Overview

Volumes provide persistent file storage that can be shared across sandboxes and containers. Under the hood, volumes are backed by a Rust-based FUSE driver that mounts directly into the container’s filesystem. This is file-level storage, not block storage — workloads interact with volumes through normal filesystem operations, and the driver handles tiered caching and replication to object storage transparently.

Volumes can be managed through the Python SDK, the CLI, or the web dashboard.

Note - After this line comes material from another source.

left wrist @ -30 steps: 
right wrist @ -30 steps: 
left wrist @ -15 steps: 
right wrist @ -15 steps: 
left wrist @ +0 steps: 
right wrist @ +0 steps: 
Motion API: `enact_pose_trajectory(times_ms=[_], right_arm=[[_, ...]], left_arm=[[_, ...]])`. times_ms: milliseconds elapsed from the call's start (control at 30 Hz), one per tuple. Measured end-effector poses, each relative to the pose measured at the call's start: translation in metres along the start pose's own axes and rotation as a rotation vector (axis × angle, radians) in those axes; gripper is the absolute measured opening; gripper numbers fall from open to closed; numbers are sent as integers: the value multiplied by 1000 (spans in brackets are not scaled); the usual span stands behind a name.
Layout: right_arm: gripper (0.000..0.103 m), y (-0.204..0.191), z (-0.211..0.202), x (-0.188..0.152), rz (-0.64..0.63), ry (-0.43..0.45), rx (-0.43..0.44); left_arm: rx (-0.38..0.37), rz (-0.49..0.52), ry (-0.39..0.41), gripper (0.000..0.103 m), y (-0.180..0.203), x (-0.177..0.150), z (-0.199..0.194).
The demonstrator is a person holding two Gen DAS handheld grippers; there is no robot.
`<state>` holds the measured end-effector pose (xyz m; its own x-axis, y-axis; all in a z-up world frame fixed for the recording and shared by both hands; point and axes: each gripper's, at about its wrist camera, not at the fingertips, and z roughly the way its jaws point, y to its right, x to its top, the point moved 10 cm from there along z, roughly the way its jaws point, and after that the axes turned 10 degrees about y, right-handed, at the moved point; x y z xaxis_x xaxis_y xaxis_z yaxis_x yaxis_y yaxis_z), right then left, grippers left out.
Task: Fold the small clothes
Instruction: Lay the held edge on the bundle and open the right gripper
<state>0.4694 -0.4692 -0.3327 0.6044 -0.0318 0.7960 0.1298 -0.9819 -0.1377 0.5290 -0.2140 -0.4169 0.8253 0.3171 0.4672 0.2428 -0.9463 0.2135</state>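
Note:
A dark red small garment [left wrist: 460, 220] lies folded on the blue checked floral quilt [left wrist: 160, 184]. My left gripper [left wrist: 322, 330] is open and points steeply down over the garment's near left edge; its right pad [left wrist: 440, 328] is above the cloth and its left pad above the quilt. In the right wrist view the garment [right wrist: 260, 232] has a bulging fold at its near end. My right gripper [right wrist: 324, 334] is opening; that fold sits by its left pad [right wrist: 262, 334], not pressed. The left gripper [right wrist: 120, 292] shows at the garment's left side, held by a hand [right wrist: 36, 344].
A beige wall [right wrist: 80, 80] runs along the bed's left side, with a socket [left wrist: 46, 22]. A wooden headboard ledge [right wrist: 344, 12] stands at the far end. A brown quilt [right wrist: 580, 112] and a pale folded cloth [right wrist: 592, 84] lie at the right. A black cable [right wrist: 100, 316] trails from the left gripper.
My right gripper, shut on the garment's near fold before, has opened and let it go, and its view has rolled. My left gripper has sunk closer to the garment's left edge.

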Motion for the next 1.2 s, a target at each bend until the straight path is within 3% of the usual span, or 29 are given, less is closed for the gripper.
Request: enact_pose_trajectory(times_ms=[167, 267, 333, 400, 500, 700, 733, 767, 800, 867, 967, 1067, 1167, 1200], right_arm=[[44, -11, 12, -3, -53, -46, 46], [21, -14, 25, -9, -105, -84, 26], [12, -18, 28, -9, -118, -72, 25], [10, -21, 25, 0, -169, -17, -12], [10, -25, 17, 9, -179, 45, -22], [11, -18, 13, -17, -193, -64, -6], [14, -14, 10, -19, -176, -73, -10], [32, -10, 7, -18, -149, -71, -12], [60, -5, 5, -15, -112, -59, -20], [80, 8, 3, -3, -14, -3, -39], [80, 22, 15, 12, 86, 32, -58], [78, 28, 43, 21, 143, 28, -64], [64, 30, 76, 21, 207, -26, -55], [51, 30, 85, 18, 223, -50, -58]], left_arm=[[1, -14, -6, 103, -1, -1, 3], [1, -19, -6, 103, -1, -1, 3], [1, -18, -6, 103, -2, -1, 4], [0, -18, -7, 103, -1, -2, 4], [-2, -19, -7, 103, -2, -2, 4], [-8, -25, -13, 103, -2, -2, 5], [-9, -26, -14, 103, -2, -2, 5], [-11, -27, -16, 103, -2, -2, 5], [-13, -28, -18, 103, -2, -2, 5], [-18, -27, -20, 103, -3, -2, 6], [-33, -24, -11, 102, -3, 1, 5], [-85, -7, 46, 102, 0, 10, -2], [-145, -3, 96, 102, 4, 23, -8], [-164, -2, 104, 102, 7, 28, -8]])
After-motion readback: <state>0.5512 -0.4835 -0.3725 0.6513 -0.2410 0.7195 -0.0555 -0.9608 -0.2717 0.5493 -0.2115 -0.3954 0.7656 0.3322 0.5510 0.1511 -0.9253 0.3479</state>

Creating and using volumes

CLI

# Create a volume
chalk volume create my-data

# Upload files
chalk volume put my-data ./local-model.bin models/latest.bin

# List contents
chalk volume ls my-data

# Download a file
chalk volume get my-data models/latest.bin ./downloaded-model.bin

Python SDK

from chalkcompute import Volume

vol = Volume("my-data")

# Upload files
vol.put_file("models/latest.bin", model_bytes)

# Batch upload for efficiency
with vol.batch_upload() as batch:
    batch.put("data/train.csv", train_csv)
    batch.put("data/eval.csv", eval_csv)

# Read files
data = vol.read_file("models/latest.bin")

# List files
for f in vol.listdir("data/"):
    print(f"{f.path}  {f.size} bytes")

Mounting into sandboxes

Pass volumes when creating a sandbox to mount them into the container filesystem:

from chalkcompute import SandboxClient, Image, Volume

vol = Volume("my-data")

client = SandboxClient()
sandbox = client.create(
    image=Image.debian_slim(),
    volumes=[vol],
)

# The volume is mounted and accessible as a normal directory
sandbox.exec("ls", "/volumes/my-data")

Web browser

Volumes are also browsable from the Chalk dashboard. You can navigate the file tree, preview file contents, and upload or download files directly from the browser.


Architecture

FUSE driver

The volume mount is implemented as a Rust-based FUSE (Filesystem in Userspace) driver that runs inside the container. The driver exposes the volume as a standard POSIX directory, so workloads don’t need special libraries or APIs to read and write files — any tool that works with the filesystem works with a volume.

The FUSE driver handles:

  • Tiered caching. Frequently accessed files are cached on the container’s local disk. Cold data is fetched from object storage on demand.
  • Transparent replication. All persisted data is durably stored in object storage (S3 or GCS, depending on your environment). Local cache is ephemeral and rebuilt automatically.

Copy-on-write semantics

Volumes use batch copy-on-write. When a container writes to a mounted volume, the writes are buffered locally on the container’s filesystem. These local writes are not visible to other containers and are not persisted to the backing store until sync is called:

# Writes inside the container are local until sync
sandbox.exec("cp", "output.parquet", "/volumes/my-data/output.parquet")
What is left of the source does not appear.